> _What is required_: Your task is to find every line of the listing that includes "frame" and copy it.
::::
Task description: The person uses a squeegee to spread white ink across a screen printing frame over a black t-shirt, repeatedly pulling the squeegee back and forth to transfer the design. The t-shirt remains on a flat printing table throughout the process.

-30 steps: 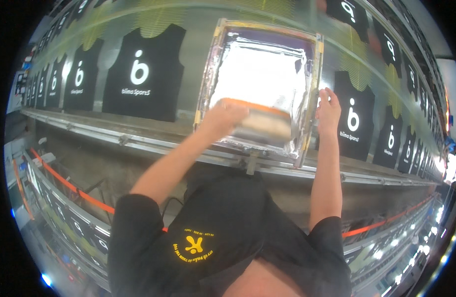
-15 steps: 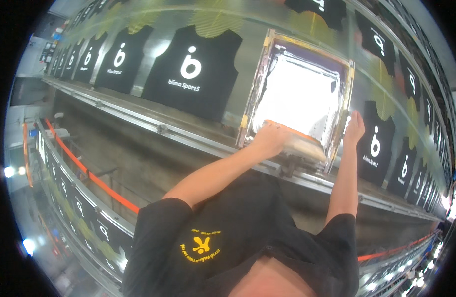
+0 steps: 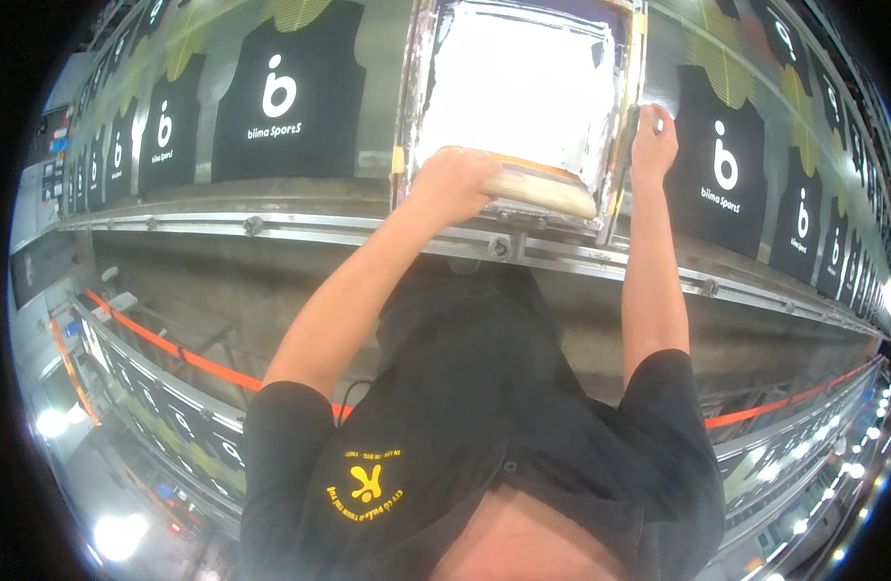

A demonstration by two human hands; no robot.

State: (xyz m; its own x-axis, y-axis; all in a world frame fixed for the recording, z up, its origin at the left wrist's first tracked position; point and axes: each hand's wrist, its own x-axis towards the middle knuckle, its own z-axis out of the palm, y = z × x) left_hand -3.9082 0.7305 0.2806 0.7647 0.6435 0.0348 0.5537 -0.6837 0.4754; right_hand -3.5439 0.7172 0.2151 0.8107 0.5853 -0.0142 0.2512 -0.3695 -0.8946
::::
> _Solution for this exercise_:
Task description: The person uses a squeegee to spread white ink across a screen printing frame over a black t-shirt, repeatedly pulling the squeegee back and forth to transfer the design. The t-shirt remains on a flat printing table throughout the process.
State: (xyz m; its own x-axis, y-axis; all in a world frame fixed for the recording, z up, its origin at the left wrist's first tracked position; point and axes: each hand's wrist, its own x-axis towards the middle knuckle, its own z-axis out of the palm, y = z × x) left_hand -3.9082 0.7305 0.2806 0.7647 0.6435 0.0348 0.5537 -0.6837 0.4754; right_hand -3.5439 0.7172 0.2151 0.8107 0.5853 -0.0142 0.2512 -0.3695 -0.8946

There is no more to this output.